• **THE PROBLEM**
From the first line of the data below through the line bearing "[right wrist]", reproduce each line exactly; do not include pictures.

• **MATERIAL PROVIDED**
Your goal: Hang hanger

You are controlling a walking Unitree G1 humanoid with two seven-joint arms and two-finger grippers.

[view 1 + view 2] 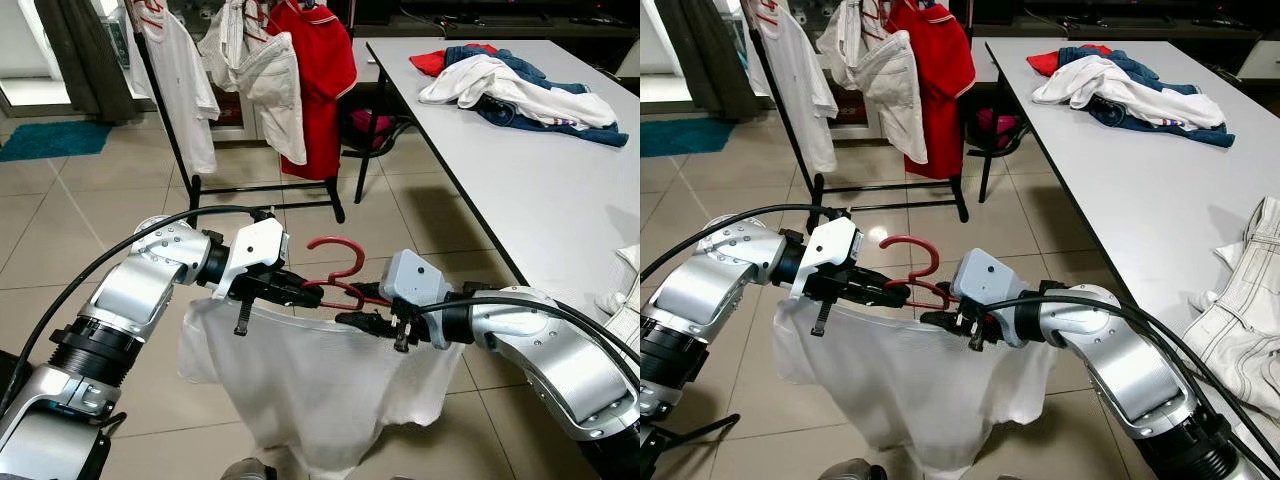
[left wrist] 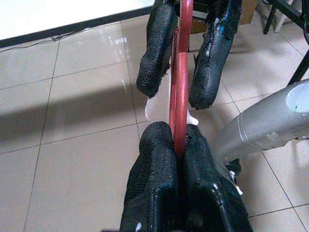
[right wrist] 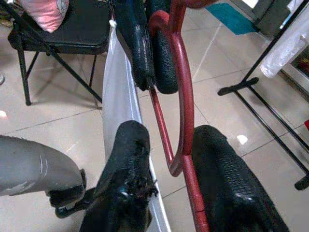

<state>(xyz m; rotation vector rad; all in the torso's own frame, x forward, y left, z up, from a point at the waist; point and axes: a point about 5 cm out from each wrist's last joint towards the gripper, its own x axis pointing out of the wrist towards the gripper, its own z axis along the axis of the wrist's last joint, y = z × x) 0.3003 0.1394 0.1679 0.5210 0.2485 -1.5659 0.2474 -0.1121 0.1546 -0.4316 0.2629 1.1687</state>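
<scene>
Above floor: left tool clamps red hanger | right tool gapes around it, wrist view

Between my two grippers hangs the hanger, my left gripper on its left side and my right gripper on its right. A T-shirt drapes below it. Ahead stands the clothes rack; the table runs along my right, clothes piled on its far end.

Red hanger, hook up, held above the floor, white shirt draped below
</scene>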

• **WRITTEN RESPONSE**
Your goal: Hang hanger

You are controlling a walking Unitree G1 humanoid with two seven-joint arms and two-finger grippers.

[view 1 + view 2] 
[left wrist] 
[right wrist] 

The answer has been fully written out.